銀色の短い髪に、鋭い三白眼。無口で表情一つ変えず、必要最低限しか喋らない。最初は(怖い人だ……!)とビビっていたのだが、すぐに誤解だとわかった。
「……喉が渇いただろう。これを飲め」
ベルモンさんは、わざわざ氷の魔法でキンキンに冷やした甘い果実水をグラスに注いで持ってきてくれたのだ。めちゃくちゃ気を利かせてくれる、めちゃくちゃ良い人だった!
しかも、施設内を案内してもらっている道中、すれ違う年上の部隊長クラスの厳つい兵士たちが、こぞって彼に道を譲り、バシッと敬礼をしていくではないか。
(ベルモンさん……ただの無口な弟子かと思ったら、実はむちゃくちゃ偉くて強い人なのか……?)
さらに魔法師団の施設を歩き回って、俺はふとある違和感に気がついた。ここにいる魔法使いたち、みんなやけに『若い』のだ。

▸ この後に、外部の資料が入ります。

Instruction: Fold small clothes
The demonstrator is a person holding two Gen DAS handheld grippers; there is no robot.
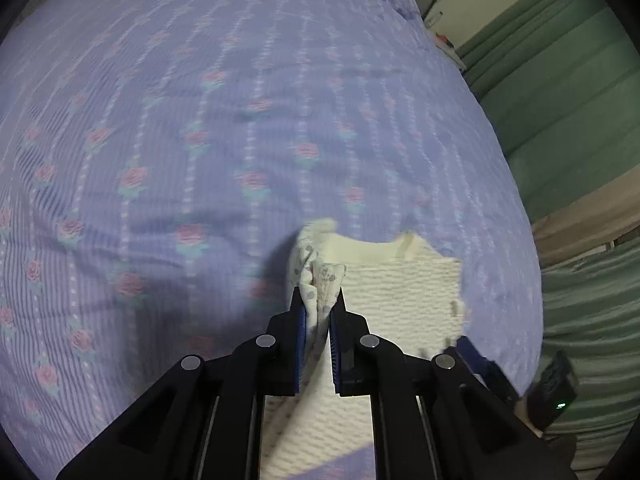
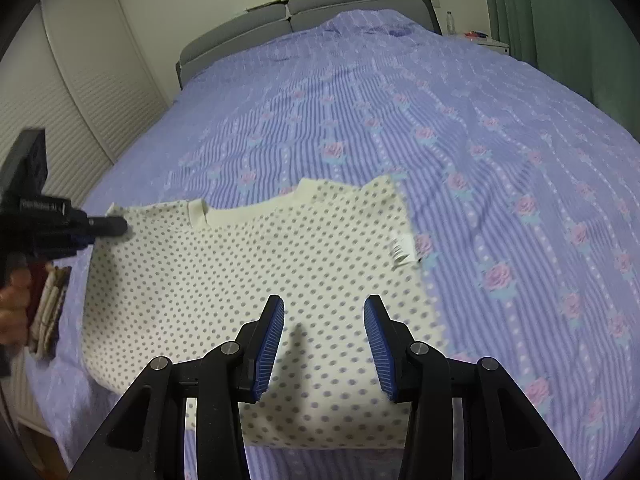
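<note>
A little cream top with purple dots point(image 2: 256, 280) lies spread out on a big bed point(image 2: 500, 152), near the bed's bottom edge and closer to its left side. The bed has a purple cover with stripes and pink roses on it. The neck hole of the top points up the bed toward the gray headboard point(image 2: 304, 12). A small white tag point(image 2: 404, 250) sticks out at the top's right edge. The left gripper point(image 1: 320, 312) is squeezed shut on a bunched-up corner of the top, at the shoulder on the left side. The cloth is pinched tight between its blue pads point(image 1: 302, 340), and the fold shows the dotted side and the plain bumpy side. In the right wrist view, the same gripper reaches in from the left edge of the picture, and its tip meets that corner. The right gripper point(image 2: 324, 344) hangs over the lower middle of the top. Its two blue pads stand partly open with a gap between them, and they hold nothing. A small stack of folded cloths point(image 2: 48, 308) sits by the left edge of the bed, just beside the top. Green curtains point(image 1: 560, 92) hang past the right side of the bed.
</note>
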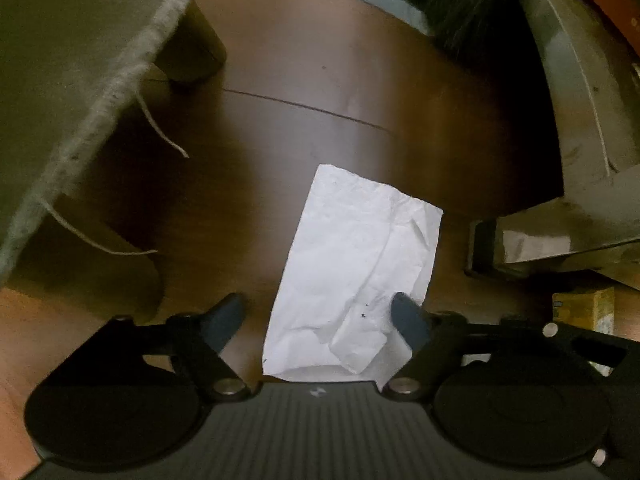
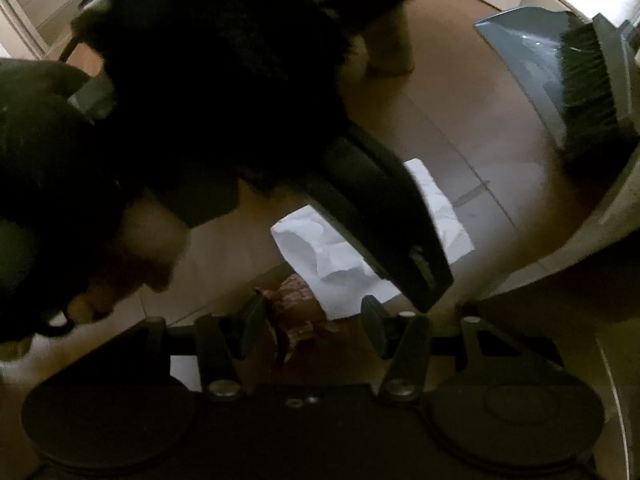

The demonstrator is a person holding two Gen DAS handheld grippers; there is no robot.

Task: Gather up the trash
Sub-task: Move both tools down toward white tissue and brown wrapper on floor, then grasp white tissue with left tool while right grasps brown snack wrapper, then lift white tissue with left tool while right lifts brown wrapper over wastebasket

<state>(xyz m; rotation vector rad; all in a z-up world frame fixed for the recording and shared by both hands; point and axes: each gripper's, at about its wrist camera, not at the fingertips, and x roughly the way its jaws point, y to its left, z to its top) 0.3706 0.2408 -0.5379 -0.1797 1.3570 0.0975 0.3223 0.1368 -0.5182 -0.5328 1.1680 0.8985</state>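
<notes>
right gripper points down at the floor, jaws apart around a reddish wrapper; white paper just beyond; dustpan far right.

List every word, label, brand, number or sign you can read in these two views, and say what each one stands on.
No text can be read in either view.
Small pale mark on the left gripper body: a logo, too small to read.
White paper: creases and dark specks only, no writing.
Reddish wrapper between the right gripper fingers: patterned, too blurred to read.
Dustpan and brush: no label visible.
</notes>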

(後日エルウィンさんから知らされることになるのだが、強大な魔力を持つ魔法使いは『実年齢と見た目年齢が合わない(細胞の老化が極端に遅くなる)』らしい。なるほど、俺が洞穴で10年経っても10歳の見た目のままだったのも、光るスライムの膨大な魔力を取り込んでいたせいだったのか……と、後になって深く納得した)
ベルモンさんは他の魔法師たちに、俺の異常な強さやスライムの詳しい事情は完全に伏せて、「エルウィン様からしばらく預かるよう仰せつかった子供だ」とだけ紹介してくれた。余計な詮索を避ける配慮がありがたい。
そして翌日。施設でのんびりできると思っていた俺の元へ、ベルモンさんが信じられない知らせを持ってきた。
「カール。明日の昼、領主様とエルウィン様、そしてお前を交えた『会談』が用意された。粗相のないよう、体を清めておけ」
「……え?」
いくら10歳の世間知らずな俺でも、このガバレリアという巨大な領地と何万もの領民を束ねる大貴族のトップに、得体の知れない子供が到着翌日に直接会えるなんてことが、どれだけ異常事態かはわかる。
(これ、俺の伝説の始まりか……? それとも、国家の秘密を知りすぎたことによる処刑の始まりか……!?)
俺は冷水を浴びせられたようにガタガタと震え上がり、心臓をバクバク鳴らしながら、その運命の面会日を迎えるのだった。